● **Work instructions**: What appears from the first line of the records below through the line containing "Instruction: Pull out" must be reproduced verbatim.

● **Material to process**:
=== Section Start ===

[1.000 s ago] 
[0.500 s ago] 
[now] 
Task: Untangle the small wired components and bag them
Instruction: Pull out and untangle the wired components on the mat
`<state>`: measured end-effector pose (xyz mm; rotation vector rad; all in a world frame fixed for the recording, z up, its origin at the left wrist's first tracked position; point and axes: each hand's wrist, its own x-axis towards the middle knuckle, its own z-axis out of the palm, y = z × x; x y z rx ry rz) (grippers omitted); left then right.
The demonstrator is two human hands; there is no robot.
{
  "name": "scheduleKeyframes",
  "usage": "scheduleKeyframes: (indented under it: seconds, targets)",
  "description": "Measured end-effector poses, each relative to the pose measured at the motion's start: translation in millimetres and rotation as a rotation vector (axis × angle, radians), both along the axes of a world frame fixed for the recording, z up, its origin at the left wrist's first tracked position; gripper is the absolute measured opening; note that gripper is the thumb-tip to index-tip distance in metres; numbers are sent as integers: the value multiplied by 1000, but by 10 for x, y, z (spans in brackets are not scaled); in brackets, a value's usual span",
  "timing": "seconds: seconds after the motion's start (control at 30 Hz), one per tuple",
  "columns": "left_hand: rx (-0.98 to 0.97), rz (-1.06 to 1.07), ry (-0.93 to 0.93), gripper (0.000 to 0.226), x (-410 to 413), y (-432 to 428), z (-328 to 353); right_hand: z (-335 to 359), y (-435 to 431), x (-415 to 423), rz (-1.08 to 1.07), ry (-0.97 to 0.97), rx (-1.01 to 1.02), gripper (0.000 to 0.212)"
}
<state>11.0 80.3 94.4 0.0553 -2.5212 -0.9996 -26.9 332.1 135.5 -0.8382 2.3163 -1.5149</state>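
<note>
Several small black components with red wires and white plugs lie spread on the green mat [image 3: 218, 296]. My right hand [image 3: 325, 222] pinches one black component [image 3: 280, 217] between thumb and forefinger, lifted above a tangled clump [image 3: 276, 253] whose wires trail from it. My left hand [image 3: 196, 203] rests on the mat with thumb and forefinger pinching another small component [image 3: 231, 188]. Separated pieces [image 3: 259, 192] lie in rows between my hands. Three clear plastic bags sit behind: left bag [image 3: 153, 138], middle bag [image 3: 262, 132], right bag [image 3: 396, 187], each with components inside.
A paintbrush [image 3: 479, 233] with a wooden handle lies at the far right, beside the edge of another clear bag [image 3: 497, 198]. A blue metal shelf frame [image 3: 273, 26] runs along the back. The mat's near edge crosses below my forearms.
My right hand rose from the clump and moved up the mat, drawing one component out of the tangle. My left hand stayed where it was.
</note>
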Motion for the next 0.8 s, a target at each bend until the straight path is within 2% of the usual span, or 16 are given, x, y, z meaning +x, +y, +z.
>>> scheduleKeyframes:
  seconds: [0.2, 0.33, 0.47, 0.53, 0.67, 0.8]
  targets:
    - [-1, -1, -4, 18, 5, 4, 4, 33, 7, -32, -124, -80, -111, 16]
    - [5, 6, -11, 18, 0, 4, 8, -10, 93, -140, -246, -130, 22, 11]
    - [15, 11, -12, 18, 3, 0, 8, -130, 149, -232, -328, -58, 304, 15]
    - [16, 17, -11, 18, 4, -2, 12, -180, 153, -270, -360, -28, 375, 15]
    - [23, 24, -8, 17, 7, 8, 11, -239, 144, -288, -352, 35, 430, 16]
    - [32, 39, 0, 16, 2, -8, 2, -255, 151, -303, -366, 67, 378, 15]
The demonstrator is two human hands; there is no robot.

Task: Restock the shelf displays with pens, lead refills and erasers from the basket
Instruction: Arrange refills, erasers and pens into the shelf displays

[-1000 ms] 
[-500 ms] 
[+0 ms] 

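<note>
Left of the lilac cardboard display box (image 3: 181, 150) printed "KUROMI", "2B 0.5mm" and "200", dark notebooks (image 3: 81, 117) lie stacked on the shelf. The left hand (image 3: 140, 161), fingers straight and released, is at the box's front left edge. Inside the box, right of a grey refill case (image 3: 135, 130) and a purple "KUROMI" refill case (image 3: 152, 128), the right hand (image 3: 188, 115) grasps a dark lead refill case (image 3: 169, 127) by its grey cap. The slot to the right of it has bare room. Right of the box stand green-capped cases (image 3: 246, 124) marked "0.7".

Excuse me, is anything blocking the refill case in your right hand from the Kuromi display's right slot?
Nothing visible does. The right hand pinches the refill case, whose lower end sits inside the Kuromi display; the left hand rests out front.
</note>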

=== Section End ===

● **Result of the exercise**:
[1.000 s ago] 
[0.500 s ago] 
[now] 
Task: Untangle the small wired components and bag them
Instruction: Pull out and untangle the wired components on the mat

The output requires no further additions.